A security researcher has reported that, private information belonging to over 100 million debit and credit cardholders has been leaked to the dark web. The data leak happened from mobile payment processor Justpay. Information in the data leak includes; names, phone numbers, and email addresses of the Just pay users, first and last digits of debit/credit cards. Justpay is a huge payment processor and they process payments for Amazon, Swiggy, MakeMyTrip, Airtel, Swiggy, Vodafone, Uber, Cred, Ola and Flipkart.

Justpay data leak

According to reports from tech blogs, the data leak contained information related to debit and credit card transactions that happenned between March 2017 and August 2020. The data leaked on the dark web consisted of the names of the debit and credit cardholders, customer IDs and first and last digits of the cards. Indian cybersecurity researcher, Rajshekhar Rajaria discovered the data leak a week ago.

Rajaharia said that the leaked data was available for sale on the dark web. The amount is undisclosed and it is selling with the name of Juspay. “The hacker contacted buyers on Telegram and asked for payments in Bitcoin,” Rajaharia said. Justpay has acknowledged the data leak.

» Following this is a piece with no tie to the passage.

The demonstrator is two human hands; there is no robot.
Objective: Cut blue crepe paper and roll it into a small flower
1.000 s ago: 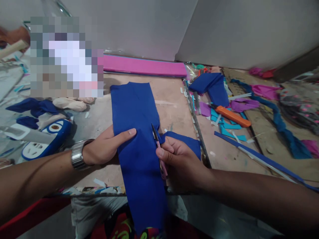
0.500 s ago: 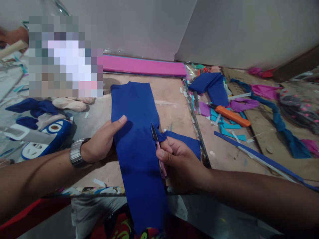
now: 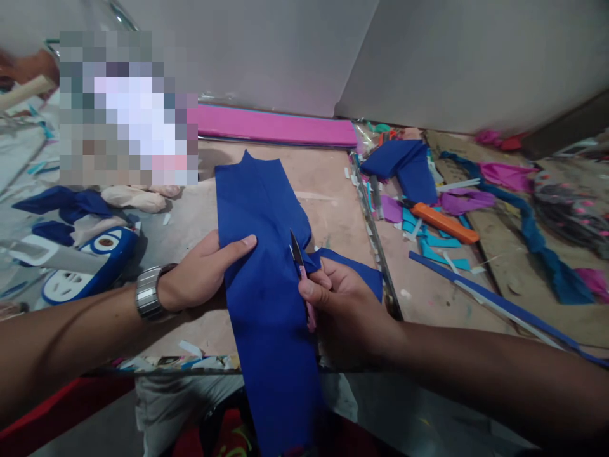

Juspay founder Vimal Kumar told said:

“On August 18, 2020, an unauthorized attempt on our servers was detected and terminated when in progress. No card numbers, financial credentials or transaction data were compromised. Some data records containing non-anonymised, plain-text email and phone numbers were compromised, which form a fraction of the 10 Core data records,”

Kumar said that the data leaked does not include the card details that could compromise finances in the credit/debit card of the users. User metadata containing the mobile phone and email addresses of the users was the only information that was compromised in the data leak.

Vimal Kumar told said:

“The masked card data (non-sensitive data used for display) that was leaked has two crore records. Our card vault is in a different PCI compliant system and it was never accessed. We do hundreds of rounds of hashing with multiple algorithms and also have a salt (another number appended to the card number). The algorithms that we use are currently not possible to reverse engineer even given enough compute resources,”.

Upon discovering the data leak, Juspay claimed it informed its merchant partners and enhanced its cybersecurity measures. Just pay claims that it processes over 2 million transactions every day.

Danger of this data leak

Although Juspay has admitted that its data was compromised between 2017 and 2020, it has kept information about the attack limited. It says that no sensitive data that could compromise the finances of its users was leaked.

While that is technically true, the position of Justpay overlooks the impact of losing email and phone numbers that phishing hackers can utilize in their activities.